## Task brief
While reading through the material below, copy each line that holds the word "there".

-=-=-

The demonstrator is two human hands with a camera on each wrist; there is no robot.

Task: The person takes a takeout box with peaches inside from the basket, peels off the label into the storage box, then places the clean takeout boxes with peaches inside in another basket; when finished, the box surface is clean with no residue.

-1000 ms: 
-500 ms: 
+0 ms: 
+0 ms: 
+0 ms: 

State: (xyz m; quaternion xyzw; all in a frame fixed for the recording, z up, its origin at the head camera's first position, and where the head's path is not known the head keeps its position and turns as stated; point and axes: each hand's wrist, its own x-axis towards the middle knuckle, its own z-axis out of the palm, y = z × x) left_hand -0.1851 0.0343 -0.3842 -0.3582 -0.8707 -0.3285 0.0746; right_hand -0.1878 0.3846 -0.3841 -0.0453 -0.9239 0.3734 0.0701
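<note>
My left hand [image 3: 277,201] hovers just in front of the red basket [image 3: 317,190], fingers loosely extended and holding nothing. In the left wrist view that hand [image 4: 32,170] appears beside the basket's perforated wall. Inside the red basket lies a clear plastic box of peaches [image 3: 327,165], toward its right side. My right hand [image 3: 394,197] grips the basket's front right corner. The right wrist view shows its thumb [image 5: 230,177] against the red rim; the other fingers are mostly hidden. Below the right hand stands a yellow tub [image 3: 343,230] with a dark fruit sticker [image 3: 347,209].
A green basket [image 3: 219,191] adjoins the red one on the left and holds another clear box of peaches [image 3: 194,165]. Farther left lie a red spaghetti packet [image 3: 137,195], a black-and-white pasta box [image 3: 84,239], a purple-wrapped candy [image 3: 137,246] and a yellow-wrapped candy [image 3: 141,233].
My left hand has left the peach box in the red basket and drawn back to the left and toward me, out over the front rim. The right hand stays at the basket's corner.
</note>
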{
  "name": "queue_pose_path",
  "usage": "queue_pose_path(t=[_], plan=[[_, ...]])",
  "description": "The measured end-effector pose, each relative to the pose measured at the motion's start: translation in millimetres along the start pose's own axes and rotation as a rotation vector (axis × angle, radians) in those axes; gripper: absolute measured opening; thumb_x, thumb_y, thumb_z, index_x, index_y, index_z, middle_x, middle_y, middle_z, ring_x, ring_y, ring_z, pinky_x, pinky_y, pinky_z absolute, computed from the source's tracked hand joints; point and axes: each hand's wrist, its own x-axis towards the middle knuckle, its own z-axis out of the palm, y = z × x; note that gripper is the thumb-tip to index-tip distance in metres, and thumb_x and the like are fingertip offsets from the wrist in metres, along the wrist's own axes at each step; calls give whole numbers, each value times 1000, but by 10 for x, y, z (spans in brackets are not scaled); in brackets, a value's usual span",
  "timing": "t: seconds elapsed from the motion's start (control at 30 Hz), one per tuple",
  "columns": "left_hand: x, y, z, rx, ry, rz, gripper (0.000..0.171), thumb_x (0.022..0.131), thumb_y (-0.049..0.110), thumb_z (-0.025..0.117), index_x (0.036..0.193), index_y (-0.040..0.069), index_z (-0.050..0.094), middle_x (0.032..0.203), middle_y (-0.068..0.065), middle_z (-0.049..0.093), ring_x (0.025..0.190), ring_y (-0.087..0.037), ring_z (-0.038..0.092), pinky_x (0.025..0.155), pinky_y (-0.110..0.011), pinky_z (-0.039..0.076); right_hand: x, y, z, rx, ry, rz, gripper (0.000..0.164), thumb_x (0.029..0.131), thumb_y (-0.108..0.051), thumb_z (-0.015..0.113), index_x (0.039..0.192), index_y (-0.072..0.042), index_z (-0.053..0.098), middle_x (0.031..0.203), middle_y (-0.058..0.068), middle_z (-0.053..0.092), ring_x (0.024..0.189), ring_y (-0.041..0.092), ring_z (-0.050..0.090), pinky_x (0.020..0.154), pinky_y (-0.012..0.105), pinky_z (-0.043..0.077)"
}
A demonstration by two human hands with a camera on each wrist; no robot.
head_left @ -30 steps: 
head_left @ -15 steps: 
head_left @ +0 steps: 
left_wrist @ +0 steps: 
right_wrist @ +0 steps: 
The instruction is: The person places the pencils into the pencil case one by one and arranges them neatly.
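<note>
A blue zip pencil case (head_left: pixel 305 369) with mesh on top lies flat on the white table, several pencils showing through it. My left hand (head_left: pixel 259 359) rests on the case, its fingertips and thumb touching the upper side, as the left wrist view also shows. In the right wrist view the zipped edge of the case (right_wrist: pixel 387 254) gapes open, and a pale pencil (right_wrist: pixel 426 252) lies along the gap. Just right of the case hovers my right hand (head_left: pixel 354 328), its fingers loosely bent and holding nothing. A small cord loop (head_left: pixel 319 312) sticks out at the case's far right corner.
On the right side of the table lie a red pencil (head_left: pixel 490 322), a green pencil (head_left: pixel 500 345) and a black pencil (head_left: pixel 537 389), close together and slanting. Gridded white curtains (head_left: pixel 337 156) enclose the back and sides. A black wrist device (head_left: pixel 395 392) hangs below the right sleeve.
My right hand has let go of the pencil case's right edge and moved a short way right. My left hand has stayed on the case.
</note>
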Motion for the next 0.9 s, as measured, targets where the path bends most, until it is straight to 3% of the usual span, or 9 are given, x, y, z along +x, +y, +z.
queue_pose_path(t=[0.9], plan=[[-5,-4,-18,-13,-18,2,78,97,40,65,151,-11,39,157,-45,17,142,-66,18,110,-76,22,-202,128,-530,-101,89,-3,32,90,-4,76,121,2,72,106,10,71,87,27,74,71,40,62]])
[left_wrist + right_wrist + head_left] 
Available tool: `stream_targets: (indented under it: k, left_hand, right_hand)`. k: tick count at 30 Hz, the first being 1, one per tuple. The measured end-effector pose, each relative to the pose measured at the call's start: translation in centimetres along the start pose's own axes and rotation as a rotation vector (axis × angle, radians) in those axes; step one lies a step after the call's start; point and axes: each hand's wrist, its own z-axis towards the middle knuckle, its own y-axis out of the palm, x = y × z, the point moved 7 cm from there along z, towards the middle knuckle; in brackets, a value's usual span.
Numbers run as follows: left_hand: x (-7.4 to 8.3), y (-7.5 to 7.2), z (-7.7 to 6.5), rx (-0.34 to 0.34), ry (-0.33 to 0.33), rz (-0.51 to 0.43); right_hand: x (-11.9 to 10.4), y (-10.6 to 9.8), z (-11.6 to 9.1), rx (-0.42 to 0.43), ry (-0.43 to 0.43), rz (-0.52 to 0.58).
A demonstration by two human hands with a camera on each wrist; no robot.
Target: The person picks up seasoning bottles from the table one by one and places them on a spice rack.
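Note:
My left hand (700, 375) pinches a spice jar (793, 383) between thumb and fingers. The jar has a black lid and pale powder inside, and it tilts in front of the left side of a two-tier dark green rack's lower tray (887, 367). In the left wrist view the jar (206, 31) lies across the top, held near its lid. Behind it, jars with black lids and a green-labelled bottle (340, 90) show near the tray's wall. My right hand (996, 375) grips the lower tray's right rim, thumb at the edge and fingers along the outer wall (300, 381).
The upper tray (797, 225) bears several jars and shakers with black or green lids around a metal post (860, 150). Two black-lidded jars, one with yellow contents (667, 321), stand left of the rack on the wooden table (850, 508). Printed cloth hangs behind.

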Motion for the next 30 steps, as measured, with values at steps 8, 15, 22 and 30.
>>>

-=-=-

## Completed exercise
The demonstrator is two human hands with a camera on each wrist; there is no robot.
Available tool: `stream_targets: (indented under it: k, left_hand, right_hand)`. k: tick count at 30 Hz, the first being 1, one per tuple. The measured end-effector pose, each relative to the pose measured at the call's start: translation in centimetres along the start pose's own axes and rotation as a rotation vector (axis × angle, radians) in those axes; step one lies a step after the call's start; point and axes: each hand's wrist, its own z-axis towards the middle knuckle, its own y-axis out of the palm, x = y × z, the point moved 7 cm from there along z, towards the middle knuckle; in brackets, a value's usual span.

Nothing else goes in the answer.